§ **Exercise brief**:
Filter the data below for the string "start" and copy each matching line.
-- Exercise data follows --
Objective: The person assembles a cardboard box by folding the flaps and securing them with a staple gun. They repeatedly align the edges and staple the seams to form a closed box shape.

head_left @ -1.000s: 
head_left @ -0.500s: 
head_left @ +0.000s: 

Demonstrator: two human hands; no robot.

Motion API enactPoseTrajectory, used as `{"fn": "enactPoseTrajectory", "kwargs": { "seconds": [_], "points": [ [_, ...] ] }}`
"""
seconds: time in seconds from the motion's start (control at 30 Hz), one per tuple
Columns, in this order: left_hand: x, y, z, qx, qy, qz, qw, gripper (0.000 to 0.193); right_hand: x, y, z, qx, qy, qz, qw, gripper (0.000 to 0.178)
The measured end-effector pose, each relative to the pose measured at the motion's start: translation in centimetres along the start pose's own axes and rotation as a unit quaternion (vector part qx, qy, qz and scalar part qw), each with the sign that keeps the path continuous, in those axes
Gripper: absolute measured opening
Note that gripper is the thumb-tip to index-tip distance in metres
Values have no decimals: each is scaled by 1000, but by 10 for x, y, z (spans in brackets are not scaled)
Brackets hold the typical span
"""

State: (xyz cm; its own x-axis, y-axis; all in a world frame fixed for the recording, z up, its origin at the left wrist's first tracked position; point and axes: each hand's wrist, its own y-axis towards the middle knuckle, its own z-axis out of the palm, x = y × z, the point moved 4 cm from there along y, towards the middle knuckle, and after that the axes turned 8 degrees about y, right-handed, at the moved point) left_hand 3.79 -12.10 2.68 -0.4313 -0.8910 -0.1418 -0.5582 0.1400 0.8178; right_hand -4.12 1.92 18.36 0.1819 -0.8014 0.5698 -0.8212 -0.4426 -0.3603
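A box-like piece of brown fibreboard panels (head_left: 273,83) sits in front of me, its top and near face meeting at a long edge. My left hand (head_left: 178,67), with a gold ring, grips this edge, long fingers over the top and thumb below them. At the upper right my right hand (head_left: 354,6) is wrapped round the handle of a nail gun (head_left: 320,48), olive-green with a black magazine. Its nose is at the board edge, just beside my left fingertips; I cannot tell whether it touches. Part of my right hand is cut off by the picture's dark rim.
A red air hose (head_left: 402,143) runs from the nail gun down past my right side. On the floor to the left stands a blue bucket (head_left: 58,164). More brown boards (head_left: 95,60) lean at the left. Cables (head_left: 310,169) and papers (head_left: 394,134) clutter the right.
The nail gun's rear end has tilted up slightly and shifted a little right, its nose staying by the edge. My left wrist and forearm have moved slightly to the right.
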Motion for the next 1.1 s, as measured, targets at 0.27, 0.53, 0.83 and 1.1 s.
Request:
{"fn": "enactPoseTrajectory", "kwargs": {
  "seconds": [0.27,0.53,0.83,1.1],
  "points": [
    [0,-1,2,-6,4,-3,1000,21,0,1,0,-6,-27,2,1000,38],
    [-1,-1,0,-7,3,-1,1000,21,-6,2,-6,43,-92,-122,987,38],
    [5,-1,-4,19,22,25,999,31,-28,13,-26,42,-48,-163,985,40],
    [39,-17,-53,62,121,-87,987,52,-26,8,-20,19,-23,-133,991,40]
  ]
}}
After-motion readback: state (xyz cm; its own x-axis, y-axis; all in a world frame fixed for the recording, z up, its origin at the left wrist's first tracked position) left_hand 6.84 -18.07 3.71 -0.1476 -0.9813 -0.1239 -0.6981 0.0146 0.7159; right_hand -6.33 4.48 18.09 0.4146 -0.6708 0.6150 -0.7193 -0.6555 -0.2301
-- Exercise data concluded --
§ **Answer to the exercise**:
seconds: time in seconds from the motion's start (control at 30 Hz), one per tuple
The measured end-effector pose, each relative to the pose measured at the motion's start: translation in centimetres along the start pose's own axes and rotation as a unit quaternion (vector part qx, qy, qz and scalar part qw), each with the sign that keeps the path continuous, in those axes

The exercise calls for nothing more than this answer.